Calle 3ra y Final # 11 La Puntilla, Playa

Un comedor grandioso y una terraza volada –que recuerda a la cubierta de un barco- sobre la desembocadura del Almendares, el más importante río de La Habana. Restaurante, bar y parrillada, la mesa más grande del local se puede aislar del conjunto por unas cortinas que la convierten en un elegante reservado. Se repite el color blanco en el decorado, las paredes, los manteles, como una continuidad de la claridad que llega desde fuera. Todo el diseño y los platos están buscando una sensorialidad, un toque que alcanza su clímax en las propuestas a base de mariscos y pescados. El uso de salsas en las que confluyen la lima, el jengibre y el apio, hacen sobresalir a Río Mar entre tantos otros restaurantes que surgen por toda la ciudad.

Paladares

Corría el año 1994 y en la televisión cubana transmitían una de esas populares telenovelas brasileñas, llenas de pasiones y enredos. Bajo el título de Vale todo, narraba la vida de una mujer pobre con varios hijos, que comenzaba a vender comida en la playa y terminaba dirigiendo una cadena de restaurantes. La voluntariosa madre, interpretada por la actriz Regina Duarte, llamó a su floreciente compañía Paladar y se convirtió para los espectadores en un símbolo de tenacidad y prosperidad. Justo aquel año el gobierno de Fidel Castro había autorizado el trabajo por cuenta propia, permitido las licencias para vender alimento, la renta de habitaciones y las labores de taxista, entre otras tantas ocupaciones. Tal reforma económica había llegado después de una profunda crisis material y a pocos meses de una revuelta popular que se conoció como el Maleconazo. Miles de personas se lanzaron a las calles de La Habana, aguijoneadas por la precariedad y el deseo de escapar del país. El gobierno se vio entonces obligado a dar algunos pasos en la dirección de la apertura.

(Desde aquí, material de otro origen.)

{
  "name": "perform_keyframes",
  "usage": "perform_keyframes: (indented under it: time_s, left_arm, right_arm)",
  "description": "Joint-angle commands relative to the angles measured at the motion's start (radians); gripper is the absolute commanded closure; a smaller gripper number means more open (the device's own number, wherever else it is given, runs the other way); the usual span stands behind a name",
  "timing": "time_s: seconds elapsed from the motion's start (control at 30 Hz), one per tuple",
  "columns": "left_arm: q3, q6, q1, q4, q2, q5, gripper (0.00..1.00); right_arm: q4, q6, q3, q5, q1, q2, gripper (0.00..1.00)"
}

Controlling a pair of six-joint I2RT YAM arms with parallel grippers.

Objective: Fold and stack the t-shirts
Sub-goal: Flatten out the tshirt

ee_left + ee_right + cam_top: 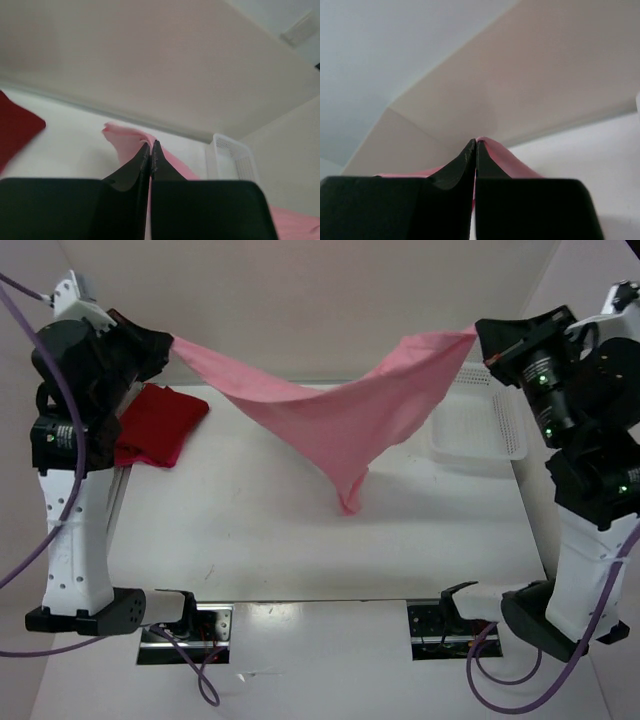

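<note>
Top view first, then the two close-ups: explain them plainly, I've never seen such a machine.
Two robot arms are bolted to a white table. The top view looks down from above and behind them; each close-up comes from a camera on one wrist, looking along its black fingers. The left gripper and right gripper, both shut, hold a pink shirt strung up between them. Folded red shirts lie at the left; a white basket stands at the right.

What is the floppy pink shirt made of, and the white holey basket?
The light pink t-shirt looks like soft matte cloth: it sags and creases as it hangs. The white perforated basket is probably stiff plastic: straight walls, neat rows of holes.
</note>
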State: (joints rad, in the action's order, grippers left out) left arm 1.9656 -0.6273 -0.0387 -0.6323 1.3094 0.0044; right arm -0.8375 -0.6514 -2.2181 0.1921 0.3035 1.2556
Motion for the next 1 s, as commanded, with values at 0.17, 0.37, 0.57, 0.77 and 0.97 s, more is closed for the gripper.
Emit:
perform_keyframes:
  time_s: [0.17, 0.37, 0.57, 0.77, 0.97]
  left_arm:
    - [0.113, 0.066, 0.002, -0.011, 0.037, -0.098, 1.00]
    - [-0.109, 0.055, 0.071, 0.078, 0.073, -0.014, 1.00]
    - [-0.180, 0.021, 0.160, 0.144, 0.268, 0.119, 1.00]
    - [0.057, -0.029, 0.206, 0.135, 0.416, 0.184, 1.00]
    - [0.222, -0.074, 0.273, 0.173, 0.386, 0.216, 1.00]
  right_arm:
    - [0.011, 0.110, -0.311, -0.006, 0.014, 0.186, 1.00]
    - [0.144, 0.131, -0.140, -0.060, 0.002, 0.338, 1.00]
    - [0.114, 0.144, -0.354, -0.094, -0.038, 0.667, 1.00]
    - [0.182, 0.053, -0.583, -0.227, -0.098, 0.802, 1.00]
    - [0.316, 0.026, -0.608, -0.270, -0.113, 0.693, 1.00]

Después de décadas de gestión estatal sobre la gastronomía, aquella reforma trajo de vuelta recetas perdidas y sabores ya extintos de la cocina nacional. Aparecieron quioscos y cafeterías por todo el país ofreciendo comida ligera y rápida, pero también muchos restaurantes abrieron sus puertas. Se les llamó inmediatamente paladares, porque al igual que la protagonista de aquella telenovela habían salido de la nada y trataban de sobrevivir a pesar de los altos impuestos y los excesivos controles. Hasta el día de hoy, se siguen conociendo con ese nombre los lugares privados donde lo mismo se puede degustar una fritura de maíz que un buen plato de frijoles negros.